Another warrior passes into legend. The boxing great Joe Frazier died last night in hospice care from terminal liver cancer. Frazier, who won a gold at the 1964 Olympics, had a bomb of a left hook and the agility of a ballerina. He approached the boxing ring wine intelligence of a chess master and the heart of a real champion.
WSJ’s Jonathan Clegg discusses one of the highlights of his career: Joe Frazier’s legendary fight against Muhammad Ali:
Both fighters were undefeated. Virtually everyone on the planet was siding with one heavyweight or the other. Though he would later repeatedly apologize, Ali managed to transform the contest into a racial battle, and to cast Frazier as a champion of the white race. It was a blow that would bite Frazier for decades, but on that evening Smokin’ Joe exhibited a level of concentration and determination that was as strong as his vaunted left hook.
Ali was of course known for his rapier jab, and yet he was also a master at short-circuiting the psyches of his rivals.
For the first three rounds, Ali toyed with Frazier, but he could not penetrate Frazier’s will to win. As Frazier attacked, Ali grabbed and whispered, “You can’t beat me Joe, I’m God.” To which the devout Frazier famously snorted, “Then God is gonna get a whuppin’ tonight.”
In round 15, the lightning of Frazier’s left hook stretched Ali on the canvas. Frazier won a unanimous decision, but in his bottomless motivation to topple Ali, he had pushed his body so far beyond the redline of his limits that he was hospitalized and near death for days afterwards.
By the time of their third contest, the 1975 “Thrilla in Manila,” Frazier had been bounced off of the deck six times in one fight by the mighty George Foreman and lost his title.
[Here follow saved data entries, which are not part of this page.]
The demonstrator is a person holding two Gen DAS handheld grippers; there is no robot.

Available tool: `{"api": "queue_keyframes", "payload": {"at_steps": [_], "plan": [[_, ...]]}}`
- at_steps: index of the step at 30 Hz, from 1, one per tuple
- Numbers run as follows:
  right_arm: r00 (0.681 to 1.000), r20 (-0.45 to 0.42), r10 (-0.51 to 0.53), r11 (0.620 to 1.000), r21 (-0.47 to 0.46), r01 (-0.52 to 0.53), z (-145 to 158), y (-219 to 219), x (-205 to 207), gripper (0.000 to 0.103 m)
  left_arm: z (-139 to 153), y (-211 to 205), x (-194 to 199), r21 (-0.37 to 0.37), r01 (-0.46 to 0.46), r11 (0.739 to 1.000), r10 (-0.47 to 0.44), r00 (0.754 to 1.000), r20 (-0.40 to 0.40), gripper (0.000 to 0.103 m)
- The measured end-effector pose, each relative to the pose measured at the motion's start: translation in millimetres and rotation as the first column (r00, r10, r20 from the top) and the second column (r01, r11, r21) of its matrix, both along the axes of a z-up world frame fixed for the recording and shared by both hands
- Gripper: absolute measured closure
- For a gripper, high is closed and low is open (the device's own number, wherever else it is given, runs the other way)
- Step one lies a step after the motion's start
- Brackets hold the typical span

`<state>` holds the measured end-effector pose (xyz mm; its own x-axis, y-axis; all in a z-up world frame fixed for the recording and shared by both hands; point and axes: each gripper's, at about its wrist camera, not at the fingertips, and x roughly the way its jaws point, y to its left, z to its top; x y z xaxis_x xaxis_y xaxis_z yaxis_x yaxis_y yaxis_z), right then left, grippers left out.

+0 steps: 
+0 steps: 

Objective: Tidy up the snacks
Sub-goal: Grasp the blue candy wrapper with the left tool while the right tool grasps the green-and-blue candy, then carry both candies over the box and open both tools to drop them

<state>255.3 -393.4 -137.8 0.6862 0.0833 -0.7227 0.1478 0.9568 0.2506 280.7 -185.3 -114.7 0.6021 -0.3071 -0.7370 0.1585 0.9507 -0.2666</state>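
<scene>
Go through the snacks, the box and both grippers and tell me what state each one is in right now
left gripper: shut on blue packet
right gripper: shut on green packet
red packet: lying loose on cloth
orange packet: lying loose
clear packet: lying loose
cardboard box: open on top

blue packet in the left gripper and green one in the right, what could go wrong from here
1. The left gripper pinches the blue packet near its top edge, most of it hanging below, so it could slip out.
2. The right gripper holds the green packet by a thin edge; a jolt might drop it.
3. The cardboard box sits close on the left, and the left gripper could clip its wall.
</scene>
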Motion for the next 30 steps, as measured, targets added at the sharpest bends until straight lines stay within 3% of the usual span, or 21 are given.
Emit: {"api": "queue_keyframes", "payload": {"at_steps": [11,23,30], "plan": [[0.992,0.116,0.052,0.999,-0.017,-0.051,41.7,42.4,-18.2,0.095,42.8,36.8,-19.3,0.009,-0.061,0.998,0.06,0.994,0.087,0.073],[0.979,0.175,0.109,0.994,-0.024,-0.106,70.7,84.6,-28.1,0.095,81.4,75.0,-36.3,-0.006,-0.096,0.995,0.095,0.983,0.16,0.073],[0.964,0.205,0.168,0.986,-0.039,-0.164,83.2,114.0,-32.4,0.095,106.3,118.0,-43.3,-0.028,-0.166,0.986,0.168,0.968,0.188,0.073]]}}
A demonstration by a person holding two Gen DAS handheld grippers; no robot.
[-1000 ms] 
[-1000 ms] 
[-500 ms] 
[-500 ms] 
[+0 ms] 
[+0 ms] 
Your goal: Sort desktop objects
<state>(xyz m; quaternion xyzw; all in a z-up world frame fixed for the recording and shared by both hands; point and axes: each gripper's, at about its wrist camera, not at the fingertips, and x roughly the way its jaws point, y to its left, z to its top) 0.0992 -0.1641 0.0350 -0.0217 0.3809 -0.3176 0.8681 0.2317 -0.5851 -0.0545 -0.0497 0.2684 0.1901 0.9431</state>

Ali was of the opinion that this Frazier was only a ghost of the gladiator he faced four years before.
He was dead wrong. In 115-degree heat, the furious battle of the titans tipped back and forth. In the late rounds, just when Frazier seemed on the cusp of stopping the champion, Ali surged. By the end of the 14th, Frazier was a human heavy bag. He was almost blind in one eye to begin with and now his other eye was shut.
Frazier’s trainer, the legendary Eddie Futch, had seen four men die in the squared circle and he wasn’t about to allow this to happen to his Joe. But Joe Frazier was an object lesson in what it means to commit yourself to a task.
“You can’t see…I’m going to stop it,” Futch calmly stated.
“Don’t! I can still feel him out there,” Frazier insisted.
Thankfully, Futch was brave enough to protect Frazier from himself. He ran up the white flag.
“In time Joe would come to understand, but he barely talked to Eddie for years because he stopped that fight,” said trainer Freddie Roach, who was also trained by Futch, “Joe was that kind of a warrior. He gave everything.”
Rest in peace, champ.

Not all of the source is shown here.